Taoiseach Enda Kenny and his Fine Gael/Labour coalition were elected for five years, which ends in April. Sometime in the next two months Kenny will make the short drive to the presidential residence, Aras an Uachtarain, and ask President Michael D. Higgins to dissolve the Dail.
Sometimes unstable governments have lasted only six months or so in Ireland, but Kenny has had a very stable political coalition for most of the past five years.
However, the question is now being asked if he has left it too late in his five-year term to pick the election date.
Before Christmas Kenny looked set to call an election, and with opinion polls for his party rising it seemed the stage was set for his return as taoiseach.
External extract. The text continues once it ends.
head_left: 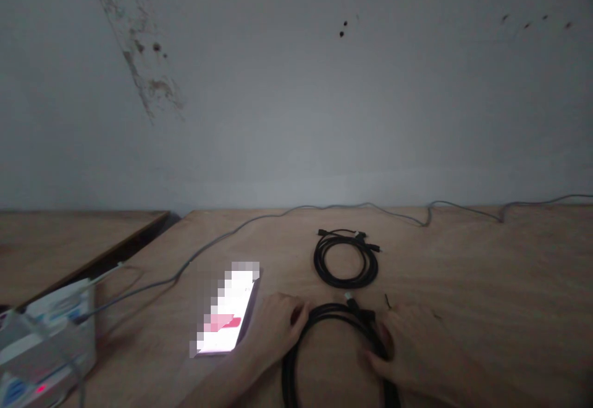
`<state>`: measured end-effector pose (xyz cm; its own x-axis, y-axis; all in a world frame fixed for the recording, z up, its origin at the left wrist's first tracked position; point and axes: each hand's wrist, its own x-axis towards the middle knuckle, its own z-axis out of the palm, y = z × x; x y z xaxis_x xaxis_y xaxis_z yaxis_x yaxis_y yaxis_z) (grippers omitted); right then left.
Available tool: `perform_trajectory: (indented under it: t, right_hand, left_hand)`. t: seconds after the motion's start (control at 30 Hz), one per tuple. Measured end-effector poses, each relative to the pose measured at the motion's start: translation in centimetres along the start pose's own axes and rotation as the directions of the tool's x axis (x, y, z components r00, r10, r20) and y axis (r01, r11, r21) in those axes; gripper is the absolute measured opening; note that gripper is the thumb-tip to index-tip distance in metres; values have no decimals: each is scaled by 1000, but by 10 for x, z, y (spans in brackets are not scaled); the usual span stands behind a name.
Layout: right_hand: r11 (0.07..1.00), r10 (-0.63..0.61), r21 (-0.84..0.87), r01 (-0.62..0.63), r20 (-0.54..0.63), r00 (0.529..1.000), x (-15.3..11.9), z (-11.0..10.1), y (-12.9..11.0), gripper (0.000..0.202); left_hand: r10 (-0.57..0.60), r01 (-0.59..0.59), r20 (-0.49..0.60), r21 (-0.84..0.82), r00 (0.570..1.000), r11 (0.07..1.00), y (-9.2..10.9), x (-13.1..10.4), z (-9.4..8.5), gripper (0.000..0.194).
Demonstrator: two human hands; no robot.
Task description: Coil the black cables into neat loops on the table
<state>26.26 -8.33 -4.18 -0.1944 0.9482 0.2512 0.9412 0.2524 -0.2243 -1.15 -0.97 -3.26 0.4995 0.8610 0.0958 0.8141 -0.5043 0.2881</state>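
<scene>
A black cable [288, 374] lies in a loose coil at the near edge of the view, its lower part cut off by the frame. My left hand [278, 324] is closed around the coil's left side. On the opposite side, my right hand [412, 337] grips the coil with thumb and fingers. A connector with a pale metal tip [349, 300] shows at the top of this coil. A short dark strand [388, 301] sticks up by my right fingers. Farther back lies a second coiled black cable [346, 283], its plugs gathered at the top; neither hand touches it.
A phone with a lit screen [231, 315] lies just left of my left hand. A white power strip or box [83, 328] with a red light stands at the lower left. A thin grey cord [204, 249] runs along the wooden table [500, 266] near the wall [296, 118].
</scene>
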Motion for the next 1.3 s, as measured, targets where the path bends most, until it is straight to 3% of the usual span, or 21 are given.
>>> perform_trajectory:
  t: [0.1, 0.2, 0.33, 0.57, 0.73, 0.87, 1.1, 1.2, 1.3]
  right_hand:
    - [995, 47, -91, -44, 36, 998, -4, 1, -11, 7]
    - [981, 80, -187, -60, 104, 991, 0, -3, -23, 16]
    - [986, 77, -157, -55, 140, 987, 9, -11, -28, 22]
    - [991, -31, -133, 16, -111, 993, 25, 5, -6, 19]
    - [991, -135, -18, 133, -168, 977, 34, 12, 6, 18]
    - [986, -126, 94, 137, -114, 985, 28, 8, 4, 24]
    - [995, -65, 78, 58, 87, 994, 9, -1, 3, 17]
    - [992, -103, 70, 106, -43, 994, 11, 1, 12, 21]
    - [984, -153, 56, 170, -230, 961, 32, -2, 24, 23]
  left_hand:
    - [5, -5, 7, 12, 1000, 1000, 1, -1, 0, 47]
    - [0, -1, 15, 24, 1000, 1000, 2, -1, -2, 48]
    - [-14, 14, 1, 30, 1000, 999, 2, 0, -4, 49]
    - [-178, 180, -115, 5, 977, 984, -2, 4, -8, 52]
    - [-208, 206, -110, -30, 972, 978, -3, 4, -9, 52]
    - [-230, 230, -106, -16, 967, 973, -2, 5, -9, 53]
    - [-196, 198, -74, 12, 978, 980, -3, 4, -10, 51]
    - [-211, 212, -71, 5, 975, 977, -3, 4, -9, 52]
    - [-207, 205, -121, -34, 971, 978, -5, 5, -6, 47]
But as Harold Macmillan, a former British prime minister, once responded “events dear boy” when asked what was the most crucial factor in shaping election outcomes. Kenny may have hung on too long.
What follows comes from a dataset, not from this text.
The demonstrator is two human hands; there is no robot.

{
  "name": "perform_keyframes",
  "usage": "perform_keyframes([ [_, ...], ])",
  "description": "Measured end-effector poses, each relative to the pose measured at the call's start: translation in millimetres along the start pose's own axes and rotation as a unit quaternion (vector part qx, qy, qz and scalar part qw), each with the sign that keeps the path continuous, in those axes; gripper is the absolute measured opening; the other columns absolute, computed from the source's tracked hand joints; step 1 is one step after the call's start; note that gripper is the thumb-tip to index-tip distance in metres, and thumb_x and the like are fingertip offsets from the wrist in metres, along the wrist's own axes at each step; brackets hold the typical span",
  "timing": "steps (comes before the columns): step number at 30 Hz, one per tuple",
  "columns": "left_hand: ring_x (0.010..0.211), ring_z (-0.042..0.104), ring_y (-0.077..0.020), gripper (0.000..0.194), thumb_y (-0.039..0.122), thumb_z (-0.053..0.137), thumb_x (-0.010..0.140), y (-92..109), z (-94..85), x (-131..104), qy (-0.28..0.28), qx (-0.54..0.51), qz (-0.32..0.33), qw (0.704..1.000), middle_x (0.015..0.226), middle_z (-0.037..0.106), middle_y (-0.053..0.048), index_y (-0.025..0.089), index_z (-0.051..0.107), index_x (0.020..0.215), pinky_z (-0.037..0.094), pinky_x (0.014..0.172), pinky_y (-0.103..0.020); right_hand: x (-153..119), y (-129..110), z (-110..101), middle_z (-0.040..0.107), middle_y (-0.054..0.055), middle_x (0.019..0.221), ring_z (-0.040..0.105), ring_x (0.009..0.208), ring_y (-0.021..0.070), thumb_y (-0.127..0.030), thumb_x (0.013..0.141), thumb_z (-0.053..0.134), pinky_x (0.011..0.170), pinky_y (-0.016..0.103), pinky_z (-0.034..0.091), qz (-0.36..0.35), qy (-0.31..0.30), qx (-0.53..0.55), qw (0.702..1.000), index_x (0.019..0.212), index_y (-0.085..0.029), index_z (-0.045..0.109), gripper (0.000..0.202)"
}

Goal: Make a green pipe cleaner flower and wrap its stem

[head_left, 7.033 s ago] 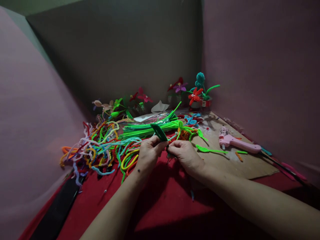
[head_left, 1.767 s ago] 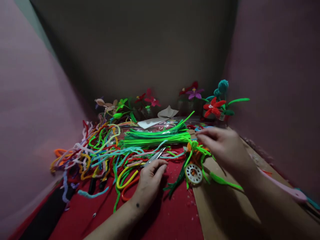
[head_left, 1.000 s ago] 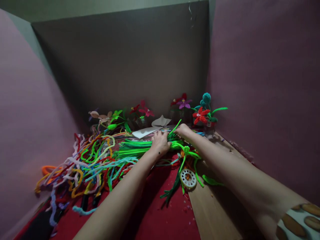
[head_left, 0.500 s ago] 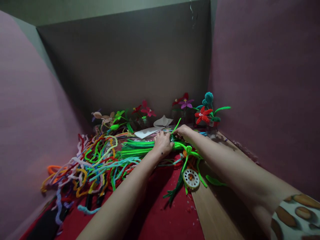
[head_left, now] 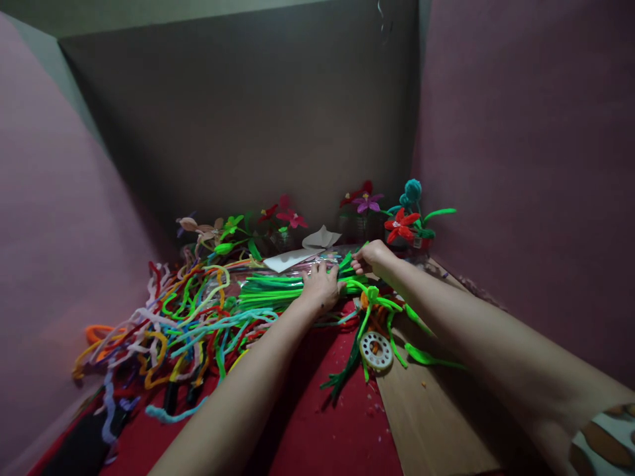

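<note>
Both hands have gone from the near red cloth, where they sat a couple of seconds ago, out to the bundle of green pipe cleaners (head_left: pixel 292 289) toward the far edge of the table (head_left: pixel 421 423), and since half a second ago my right hand (head_left: pixel 373 256) has drawn slightly back from the bundle's end.

My left hand (head_left: pixel 322 285) lies palm-down on the bundle near its right end, fingers spread and pressing it flat. The right hand is curled at the bundle's right tip, fingers bent inward around a few green strands; I cannot tell how many it pinches.

I judge the step in hand to be drawing one stem out of the pack while the left hand pins the rest. The next move calls for a straight pull to the right, with the left hand's pressure kept up so the neighbouring strands stay put.

Just near of the hands sit a bent green-and-orange flower piece (head_left: pixel 374 305) and a white ring (head_left: pixel 376 350) at the edge of the cardboard (head_left: pixel 426 430).
</note>
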State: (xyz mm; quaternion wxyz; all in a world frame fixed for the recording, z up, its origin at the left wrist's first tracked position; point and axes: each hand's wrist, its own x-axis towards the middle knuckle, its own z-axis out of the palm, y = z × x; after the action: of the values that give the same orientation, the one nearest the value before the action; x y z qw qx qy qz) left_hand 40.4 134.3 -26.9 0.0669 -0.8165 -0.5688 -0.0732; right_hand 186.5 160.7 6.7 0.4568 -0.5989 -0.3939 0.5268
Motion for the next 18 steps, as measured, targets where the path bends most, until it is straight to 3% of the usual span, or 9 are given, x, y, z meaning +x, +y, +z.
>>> perform_keyframes([
  [5,0.120,0.034,-0.0335,0.047,0.046,0.042,0.082,-1.3,1.1,-0.8,-0.002,0.004,-0.002,1.000,0.136,0.038,-0.014,0.024,0.045,0.125,0.029,0.092,-0.054,-16.4,-20.1,-11.1,0.056,0.009,0.110,0.058,0.092,0.0189,-0.029,0.086,0.051,0.076,0.039,0.049,-0.056,0.034,0.004,0.998,0.112,-0.014,0.052,0.030],
  [7,0.120,0.034,-0.0329,0.046,0.044,0.040,0.084,-1.5,0.9,-1.4,0.000,0.003,0.001,1.000,0.134,0.039,-0.014,0.024,0.045,0.124,0.029,0.092,-0.054,-20.3,-28.4,-17.2,0.063,0.008,0.089,0.061,0.072,0.0157,-0.022,0.084,0.055,0.063,0.033,0.052,-0.098,0.057,0.006,0.994,0.096,-0.010,0.057,0.017],
  [9,0.119,0.035,-0.0325,0.043,0.042,0.038,0.085,-1.8,0.9,-1.8,0.003,0.001,0.003,1.000,0.132,0.041,-0.014,0.023,0.046,0.123,0.030,0.091,-0.054,-23.4,-36.9,-22.3,0.060,0.003,0.060,0.055,0.047,0.0106,-0.012,0.079,0.058,0.047,0.025,0.049,-0.145,0.083,0.008,0.986,0.074,-0.011,0.055,0.006],
  [12,0.118,0.036,-0.0327,0.043,0.042,0.037,0.085,-2.8,1.5,-1.7,0.006,-0.005,0.006,1.000,0.129,0.043,-0.014,0.022,0.047,0.122,0.031,0.090,-0.054,-29.8,-51.7,-27.3,0.049,-0.005,0.041,0.045,0.033,0.0058,-0.006,0.075,0.058,0.036,0.017,0.041,-0.211,0.120,0.014,0.970,0.061,-0.014,0.048,0.019],
  [14,0.118,0.036,-0.0327,0.043,0.043,0.038,0.085,-3.7,2.0,-1.4,0.007,-0.011,0.007,1.000,0.129,0.043,-0.014,0.022,0.047,0.122,0.031,0.091,-0.054,-37.9,-64.0,-30.2,0.047,-0.006,0.040,0.044,0.032,0.0050,-0.006,0.075,0.056,0.034,0.015,0.039,-0.264,0.142,0.015,0.954,0.060,-0.015,0.048,0.019],
  [17,0.118,0.036,-0.0313,0.039,0.040,0.036,0.086,-4.2,2.9,-1.1,0.008,-0.024,0.005,1.000,0.128,0.044,-0.012,0.025,0.050,0.119,0.031,0.091,-0.053,-58.3,-86.4,-37.5,0.048,-0.006,0.039,0.044,0.031,0.0047,-0.002,0.074,0.052,0.034,0.015,0.038,-0.408,0.171,-0.002,0.897,0.059,-0.014,0.049,0.020],
  [18,0.117,0.036,-0.0308,0.037,0.039,0.035,0.087,-4.1,3.4,-1.2,0.008,-0.030,0.003,1.000,0.128,0.045,-0.011,0.026,0.052,0.116,0.030,0.091,-0.053,-67.4,-94.6,-41.2,0.048,-0.007,0.039,0.044,0.030,0.0042,-0.003,0.074,0.052,0.033,0.014,0.037,-0.428,0.178,-0.001,0.886,0.059,-0.014,0.049,0.019],
])
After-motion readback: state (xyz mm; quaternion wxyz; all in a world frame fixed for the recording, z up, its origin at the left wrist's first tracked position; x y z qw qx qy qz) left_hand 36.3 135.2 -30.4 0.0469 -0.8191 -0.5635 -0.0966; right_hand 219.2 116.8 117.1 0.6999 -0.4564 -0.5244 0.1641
Consider that the front page newspaper splash literally on New Year’s Day was Kenny’s deputy Joan Burton falling overboard from a boat when inspecting flood damage. The media has excoriated Kenny for not paying more personal attention to the devastating floods which soaked much of Ireland around the holidays, so the critics may well be right.
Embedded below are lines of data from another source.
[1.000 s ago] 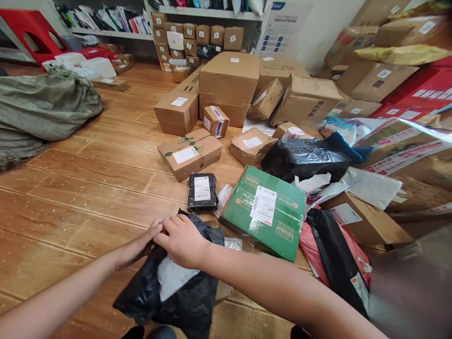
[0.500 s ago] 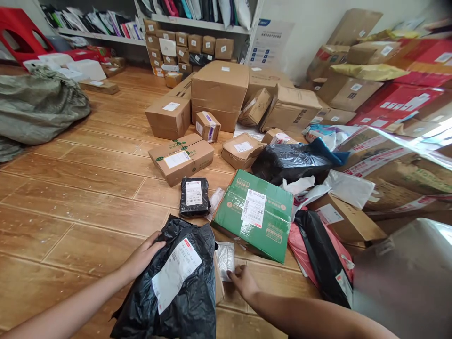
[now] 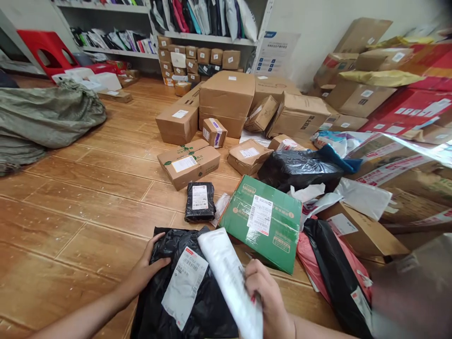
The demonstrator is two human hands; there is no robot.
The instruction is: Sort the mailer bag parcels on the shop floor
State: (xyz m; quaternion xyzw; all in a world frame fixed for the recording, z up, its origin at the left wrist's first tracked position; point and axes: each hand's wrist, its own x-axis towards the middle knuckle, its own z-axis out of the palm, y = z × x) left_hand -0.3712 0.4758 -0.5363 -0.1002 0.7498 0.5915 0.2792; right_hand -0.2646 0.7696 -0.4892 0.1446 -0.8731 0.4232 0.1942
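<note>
A black plastic mailer bag [image 3: 205,306] with a white shipping label [image 3: 184,286] lies on the wood floor in front of me. My left hand [image 3: 147,269] grips its upper left edge. My right hand [image 3: 265,296] holds a small white plastic packet [image 3: 229,278], raised and slanted over the black bag's right side. A green box [image 3: 263,221] with a white label sits just beyond my right hand.
A small black parcel [image 3: 200,201] and brown cartons [image 3: 189,162] lie ahead on the floor [image 3: 88,207]. Big boxes [image 3: 228,94] stack at the back below shelves [image 3: 197,37]. Grey-green sacks [image 3: 45,113] lie left; black bags [image 3: 300,167] and red and brown boxes [image 3: 406,103] crowd the right.
My right hand took the small packet off the floor beside the black bag and lifted it over the bag. My left hand stayed on the bag's edge.
</note>
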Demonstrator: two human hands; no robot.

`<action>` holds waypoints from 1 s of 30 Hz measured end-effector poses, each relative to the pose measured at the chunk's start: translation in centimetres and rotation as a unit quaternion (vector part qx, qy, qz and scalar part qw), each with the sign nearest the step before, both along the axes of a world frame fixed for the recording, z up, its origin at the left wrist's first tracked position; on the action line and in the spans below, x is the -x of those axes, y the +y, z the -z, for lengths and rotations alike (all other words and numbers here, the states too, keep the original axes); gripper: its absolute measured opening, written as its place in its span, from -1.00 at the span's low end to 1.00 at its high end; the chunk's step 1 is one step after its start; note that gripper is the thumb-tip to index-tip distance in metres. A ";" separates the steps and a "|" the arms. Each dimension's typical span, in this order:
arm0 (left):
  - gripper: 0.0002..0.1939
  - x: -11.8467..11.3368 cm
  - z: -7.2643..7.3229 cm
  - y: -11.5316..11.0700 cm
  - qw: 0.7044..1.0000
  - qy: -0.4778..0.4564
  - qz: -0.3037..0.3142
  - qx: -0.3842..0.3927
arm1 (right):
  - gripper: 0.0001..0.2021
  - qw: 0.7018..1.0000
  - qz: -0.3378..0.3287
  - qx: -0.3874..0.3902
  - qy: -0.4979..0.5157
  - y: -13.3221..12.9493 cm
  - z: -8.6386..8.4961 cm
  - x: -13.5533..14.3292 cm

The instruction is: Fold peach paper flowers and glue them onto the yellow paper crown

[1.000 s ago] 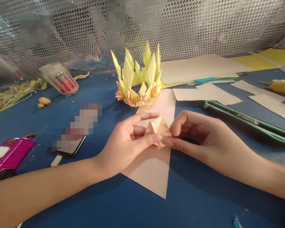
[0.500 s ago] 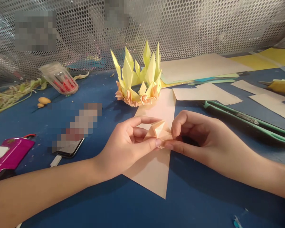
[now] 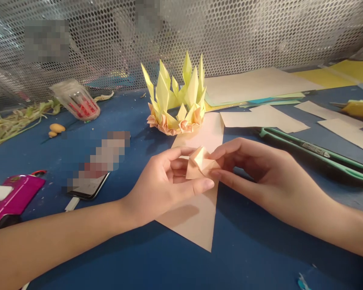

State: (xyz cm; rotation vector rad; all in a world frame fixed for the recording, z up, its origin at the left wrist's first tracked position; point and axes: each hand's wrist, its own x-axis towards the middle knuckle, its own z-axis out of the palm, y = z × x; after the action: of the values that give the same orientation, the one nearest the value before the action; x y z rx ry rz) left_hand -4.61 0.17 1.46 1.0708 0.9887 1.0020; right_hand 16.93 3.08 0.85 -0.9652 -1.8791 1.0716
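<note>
A small peach origami piece, folded with a raised peak, is held between my hands above a sheet of peach paper. My left hand curls around its left side, fingers behind it; the thumb stretches along its lower front edge, apart from the folds. At the right corner, my right hand pinches the piece between thumb and forefinger. Beneath lies the long peach sheet. Just beyond stands a yellow folded-paper crown with pointed spikes and peach paper flowers round its base.
Green-handled cutter or scissors lie right of my right hand. Paper strips and stacked sheets are at the back right. On the left are a phone, a magenta case and a clear jar. Perforated metal rises behind.
The origami piece has turned and risen slightly. My left thumb has slid right, off its folds, and my right forefinger has straightened onto the piece's edge.
</note>
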 end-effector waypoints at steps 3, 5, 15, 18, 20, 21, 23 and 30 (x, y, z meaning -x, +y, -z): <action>-0.77 0.0 -0.1 0.0 0.999 -0.008 0.008 -0.041 | -0.85 0.999 0.009 -0.039 -0.021 0.1 0.0 -0.1; -0.90 0.0 0.0 0.0 0.998 0.021 0.009 -0.064 | -0.91 0.998 0.009 -0.063 -0.025 0.0 0.0 -0.2; -0.93 0.2 0.4 0.2 0.996 0.056 0.015 -0.063 | -0.91 0.983 -0.021 -0.179 -0.022 -0.4 -0.5 -0.3; -0.87 0.2 0.3 0.2 0.997 0.038 0.019 -0.068 | -0.89 0.978 -0.017 -0.204 -0.030 -0.4 -0.5 -0.4; -0.86 0.1 0.2 0.2 0.997 0.030 0.022 -0.072 | -0.91 0.973 -0.002 -0.230 -0.033 -0.4 -0.4 -0.4; -0.89 0.1 0.2 0.2 0.996 0.034 0.026 -0.072 | -0.92 0.969 0.008 -0.243 -0.037 -0.5 -0.4 -0.4; -0.94 0.0 0.1 0.1 0.995 0.061 0.041 -0.074 | -0.91 0.962 0.028 -0.268 -0.041 -0.6 -0.3 -0.4; -0.79 0.1 0.0 -0.3 0.984 0.144 0.084 -0.068 | -0.86 0.945 0.048 -0.316 -0.069 -0.7 -0.3 -0.3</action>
State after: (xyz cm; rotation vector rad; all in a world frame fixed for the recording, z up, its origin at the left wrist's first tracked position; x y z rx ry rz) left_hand -4.72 -0.15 1.47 1.4174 1.0513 0.7983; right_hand 17.21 2.34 1.18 -0.7474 -2.0687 0.2979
The rumored election date is mid to late February, but if the freakish storm systems which are causing massive flooding all over Ireland continue the feel-good factor of an improving economy and Christmas cheer may well evaporate.
The fact that unscrupulous builders built vast estates in flood plains during the Celtic Tiger has also come home to roost. Tens of thousands of homeowners will now find it impossible to get flood insurance, and will find it very difficult to sell their homes without such a provision.
Read more: Will the floods have subsided for Enda Kenny come the elections?
Massive flooding is not a problem that's easy to fix with a stroke of a politician’s pen. Kenny seemed to be clutching at straws when he suggested houses may have to be rebuilt from scratch on higher ground. But who will foot the bill for that?
Under the new weather warning system, the storms battering Ireland and Britain now have names. I personally experienced Storm Frank when in Ireland between Christmas and New Year’s. It was a souped up version of a bad nor’easter, with no end in sight to follow-up storms either.
The flooding appears to be a worsening problem tied to climate change. The frequency of storms is far greater than it was even a decade ago when many of the flood plain houses were first built. Experts in Ireland are in no doubt that climate change is playing a huge role, pointing to the huge volume of rain and gale force winds hitting the country almost every year now.
It is an ill wind for opposition parties however, even if Kenny remains the overwhelming favorite to be returned to power.
Burton, who fell overboard, is in dire danger of losing her own seat and seeing her Labour Party decimated.
That will throw up the intriguing question of who will coalesce with whom. A senior politician outlined five likely scenarios, noting that Kenny as leader figured in four of them.
But if the rains keep falling and the big floods keep coming, a potent and unknowable factor will be introduced to the election. Those who predicted an easy Kenny return to power may end up being all wet.